- EXERCISE REQUIREMENTS -
Print all of the data exactly.

- DATASET EXTRACT -
-*-*-
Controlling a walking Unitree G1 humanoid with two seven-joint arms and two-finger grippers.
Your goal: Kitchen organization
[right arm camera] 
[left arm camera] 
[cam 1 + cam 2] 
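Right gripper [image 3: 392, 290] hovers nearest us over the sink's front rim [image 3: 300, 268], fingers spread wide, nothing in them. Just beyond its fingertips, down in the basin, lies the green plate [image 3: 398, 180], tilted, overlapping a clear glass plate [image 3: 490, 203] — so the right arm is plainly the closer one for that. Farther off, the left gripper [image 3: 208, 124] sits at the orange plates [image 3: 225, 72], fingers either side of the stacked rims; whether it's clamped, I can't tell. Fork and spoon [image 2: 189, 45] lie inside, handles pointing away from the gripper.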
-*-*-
- RESPONSE -
Controlling a walking Unitree G1 humanoid with two seven-joint arms and two-finger grippers.
Your goal: Kitchen organization
[right arm camera] 
[left arm camera] 
[cam 1 + cam 2] 
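Right gripper [image 3: 392, 290] hovers nearest us over the sink's front rim [image 3: 300, 268], fingers spread wide, nothing in them. Just beyond its fingertips, down in the basin, lies the green plate [image 3: 398, 180], tilted, overlapping a clear glass plate [image 3: 490, 203] — so the right arm is plainly the closer one for that. Farther off, the left gripper [image 3: 208, 124] sits at the orange plates [image 3: 225, 72], fingers either side of the stacked rims; whether it's clamped, I can't tell. Fork and spoon [image 2: 189, 45] lie inside, handles pointing away from the gripper.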

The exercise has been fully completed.